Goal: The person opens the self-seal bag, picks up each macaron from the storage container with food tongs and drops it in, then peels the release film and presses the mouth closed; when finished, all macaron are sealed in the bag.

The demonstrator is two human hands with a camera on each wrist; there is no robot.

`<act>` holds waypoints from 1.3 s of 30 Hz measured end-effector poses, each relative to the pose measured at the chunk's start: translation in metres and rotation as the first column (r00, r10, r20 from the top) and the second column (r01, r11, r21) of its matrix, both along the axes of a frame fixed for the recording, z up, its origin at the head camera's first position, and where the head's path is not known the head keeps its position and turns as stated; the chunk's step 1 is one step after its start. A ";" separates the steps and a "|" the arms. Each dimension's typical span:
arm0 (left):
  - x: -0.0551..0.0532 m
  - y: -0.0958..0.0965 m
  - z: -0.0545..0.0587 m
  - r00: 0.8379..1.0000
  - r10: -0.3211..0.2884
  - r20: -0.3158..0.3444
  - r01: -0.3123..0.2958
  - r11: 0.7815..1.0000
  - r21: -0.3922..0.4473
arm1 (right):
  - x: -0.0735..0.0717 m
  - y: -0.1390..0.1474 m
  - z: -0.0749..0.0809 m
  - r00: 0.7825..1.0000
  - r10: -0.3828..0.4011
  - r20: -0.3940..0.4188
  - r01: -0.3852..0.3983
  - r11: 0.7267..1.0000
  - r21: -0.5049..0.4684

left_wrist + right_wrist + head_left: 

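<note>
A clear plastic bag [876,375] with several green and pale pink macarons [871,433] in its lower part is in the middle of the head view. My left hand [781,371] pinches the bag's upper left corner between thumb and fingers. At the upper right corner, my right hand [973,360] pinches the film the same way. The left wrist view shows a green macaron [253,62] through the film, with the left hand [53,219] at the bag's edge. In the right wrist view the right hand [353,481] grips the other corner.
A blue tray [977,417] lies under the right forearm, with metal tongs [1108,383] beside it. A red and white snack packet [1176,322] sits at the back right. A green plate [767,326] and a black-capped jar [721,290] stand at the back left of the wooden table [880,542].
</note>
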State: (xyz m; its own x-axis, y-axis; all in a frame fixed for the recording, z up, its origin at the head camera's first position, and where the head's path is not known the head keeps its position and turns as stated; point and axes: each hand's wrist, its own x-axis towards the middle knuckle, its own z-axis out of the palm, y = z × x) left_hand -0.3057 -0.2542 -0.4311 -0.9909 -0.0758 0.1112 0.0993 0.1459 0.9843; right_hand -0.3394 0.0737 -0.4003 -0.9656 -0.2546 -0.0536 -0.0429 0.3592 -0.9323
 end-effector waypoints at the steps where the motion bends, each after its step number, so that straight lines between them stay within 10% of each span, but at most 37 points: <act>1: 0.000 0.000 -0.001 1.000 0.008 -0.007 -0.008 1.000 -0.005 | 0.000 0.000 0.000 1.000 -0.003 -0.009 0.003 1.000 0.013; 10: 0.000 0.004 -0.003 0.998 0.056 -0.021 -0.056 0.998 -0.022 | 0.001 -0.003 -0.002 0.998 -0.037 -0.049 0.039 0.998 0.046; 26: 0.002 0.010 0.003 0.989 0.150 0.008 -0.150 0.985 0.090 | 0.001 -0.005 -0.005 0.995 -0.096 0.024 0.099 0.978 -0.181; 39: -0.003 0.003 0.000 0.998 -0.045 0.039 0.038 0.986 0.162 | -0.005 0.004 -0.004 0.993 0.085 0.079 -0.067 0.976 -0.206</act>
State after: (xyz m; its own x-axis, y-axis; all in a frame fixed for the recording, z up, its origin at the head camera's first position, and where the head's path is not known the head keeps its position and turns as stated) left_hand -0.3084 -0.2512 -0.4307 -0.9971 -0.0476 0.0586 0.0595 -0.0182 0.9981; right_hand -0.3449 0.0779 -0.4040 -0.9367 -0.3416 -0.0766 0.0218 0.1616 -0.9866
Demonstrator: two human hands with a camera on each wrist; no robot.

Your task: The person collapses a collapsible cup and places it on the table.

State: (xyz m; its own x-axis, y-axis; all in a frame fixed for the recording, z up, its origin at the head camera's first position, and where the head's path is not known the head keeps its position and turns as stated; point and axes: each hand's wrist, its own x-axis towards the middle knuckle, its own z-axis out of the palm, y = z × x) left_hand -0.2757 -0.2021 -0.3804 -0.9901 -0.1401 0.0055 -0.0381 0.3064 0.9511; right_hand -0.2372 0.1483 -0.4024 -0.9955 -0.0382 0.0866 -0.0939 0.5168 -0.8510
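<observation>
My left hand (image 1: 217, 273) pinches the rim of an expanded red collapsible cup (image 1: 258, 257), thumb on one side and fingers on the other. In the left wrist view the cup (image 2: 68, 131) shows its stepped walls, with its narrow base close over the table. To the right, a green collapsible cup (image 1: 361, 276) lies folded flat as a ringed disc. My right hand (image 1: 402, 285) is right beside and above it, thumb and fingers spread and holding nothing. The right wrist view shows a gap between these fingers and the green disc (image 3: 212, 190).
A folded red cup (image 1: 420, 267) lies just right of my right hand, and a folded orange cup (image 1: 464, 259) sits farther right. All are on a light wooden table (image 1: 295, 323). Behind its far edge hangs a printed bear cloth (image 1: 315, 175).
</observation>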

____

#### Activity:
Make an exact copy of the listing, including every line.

#### Answer to this task:
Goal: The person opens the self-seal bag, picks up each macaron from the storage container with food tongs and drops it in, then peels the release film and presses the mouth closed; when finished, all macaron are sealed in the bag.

The demonstrator is two human hands with a camera on each wrist; there is no robot.

`<act>` holds waypoints from 1.3 s of 30 Hz measured end-effector poses, each relative to the pose measured at the chunk's start: translation in metres and rotation as the first column (r00, r10, r20 from the top) and the second column (r01, r11, r21) of its matrix, both along the axes of a frame fixed for the recording, z up, its origin at the head camera's first position, and where the head's path is not known the head keeps its position and turns as stated; the chunk's step 1 is one step after its start. A ";" separates the steps and a "|" the arms. Each dimension's typical span:
arm0 (left):
  - x: -0.0551..0.0532 m
  - y: -0.0958..0.0965 m
  - z: -0.0545..0.0587 m
  - r00: 0.8379..1.0000
  - r10: -0.3211..0.2884
  - r20: -0.3158..0.3444
  - r01: -0.3123..0.2958
  - r11: 0.7815..1.0000
  - r21: -0.3922..0.4473
arm1 (right):
  - x: -0.0735..0.0717 m
  - y: -0.1390..0.1474 m
  - z: -0.0749..0.0809 m
  - r00: 0.7825..1.0000
  - r10: -0.3828..0.4011
  - r20: -0.3940..0.4188
  - r01: -0.3852..0.3983
  - r11: 0.7267..1.0000
  - r21: -0.5049..0.4684

left_wrist + right_wrist + head_left: 

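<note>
A clear plastic bag [876,375] with several green and pale pink macarons [871,433] in its lower part is in the middle of the head view. My left hand [781,371] pinches the bag's upper left corner between thumb and fingers. At the upper right corner, my right hand [973,360] pinches the film the same way. The left wrist view shows a green macaron [253,62] through the film, with the left hand [53,219] at the bag's edge. In the right wrist view the right hand [353,481] grips the other corner.
A blue tray [977,417] lies under the right forearm, with metal tongs [1108,383] beside it. A red and white snack packet [1176,322] sits at the back right. A green plate [767,326] and a black-capped jar [721,290] stand at the back left of the wooden table [880,542].
</note>
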State: (xyz m; its own x-axis, y-axis; all in a frame fixed for the recording, z up, its origin at the head camera's first position, and where the head's path is not known the head keeps its position and turns as stated; point and axes: each hand's wrist, its own x-axis towards the middle knuckle, its own z-axis out of the palm, y = z × x) left_hand -0.3057 -0.2542 -0.4311 -0.9909 -0.0758 0.1112 0.0993 0.1459 0.9843; right_hand -0.3394 0.0737 -0.4003 -0.9656 -0.2546 -0.0536 -0.0429 0.3592 -0.9323
 end-effector waypoints at the steps where the motion bends, each after its step number, so that straight lines between them stay within 10% of each span, but at most 37 points: <act>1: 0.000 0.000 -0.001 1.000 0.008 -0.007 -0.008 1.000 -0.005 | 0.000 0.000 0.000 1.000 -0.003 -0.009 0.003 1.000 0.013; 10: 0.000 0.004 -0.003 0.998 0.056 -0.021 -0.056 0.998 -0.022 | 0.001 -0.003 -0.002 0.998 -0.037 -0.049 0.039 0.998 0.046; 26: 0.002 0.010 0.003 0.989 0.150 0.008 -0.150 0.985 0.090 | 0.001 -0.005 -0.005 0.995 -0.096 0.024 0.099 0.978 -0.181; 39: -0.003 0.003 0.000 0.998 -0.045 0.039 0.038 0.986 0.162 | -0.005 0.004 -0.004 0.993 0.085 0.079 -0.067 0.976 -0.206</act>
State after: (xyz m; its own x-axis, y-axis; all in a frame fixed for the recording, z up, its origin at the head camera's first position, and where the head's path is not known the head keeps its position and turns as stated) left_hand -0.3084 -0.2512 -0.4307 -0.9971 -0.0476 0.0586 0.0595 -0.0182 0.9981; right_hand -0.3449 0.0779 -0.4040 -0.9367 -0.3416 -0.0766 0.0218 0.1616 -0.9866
Demonstrator: two human hands with a camera on each wrist; no robot.

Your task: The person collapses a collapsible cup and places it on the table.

State: (xyz m; its own x-axis, y-axis; all in a frame fixed for the recording, z up, its origin at the head camera's first position, and where the head's path is not known the head keeps its position and turns as stated; point and axes: each hand's wrist, its own x-axis towards the middle knuckle, its own z-axis out of the palm, y = z × x) left_hand -0.2757 -0.2021 -0.3804 -0.9901 -0.1401 0.0055 -0.0381 0.3064 0.9511; right_hand -0.2372 0.1483 -0.4024 -0.9955 -0.0382 0.0866 -0.0939 0.5168 -0.8510
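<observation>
My left hand (image 1: 217, 273) pinches the rim of an expanded red collapsible cup (image 1: 258, 257), thumb on one side and fingers on the other. In the left wrist view the cup (image 2: 68, 131) shows its stepped walls, with its narrow base close over the table. To the right, a green collapsible cup (image 1: 361, 276) lies folded flat as a ringed disc. My right hand (image 1: 402, 285) is right beside and above it, thumb and fingers spread and holding nothing. The right wrist view shows a gap between these fingers and the green disc (image 3: 212, 190).
A folded red cup (image 1: 420, 267) lies just right of my right hand, and a folded orange cup (image 1: 464, 259) sits farther right. All are on a light wooden table (image 1: 295, 323). Behind its far edge hangs a printed bear cloth (image 1: 315, 175).
</observation>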

There is no more to the exercise.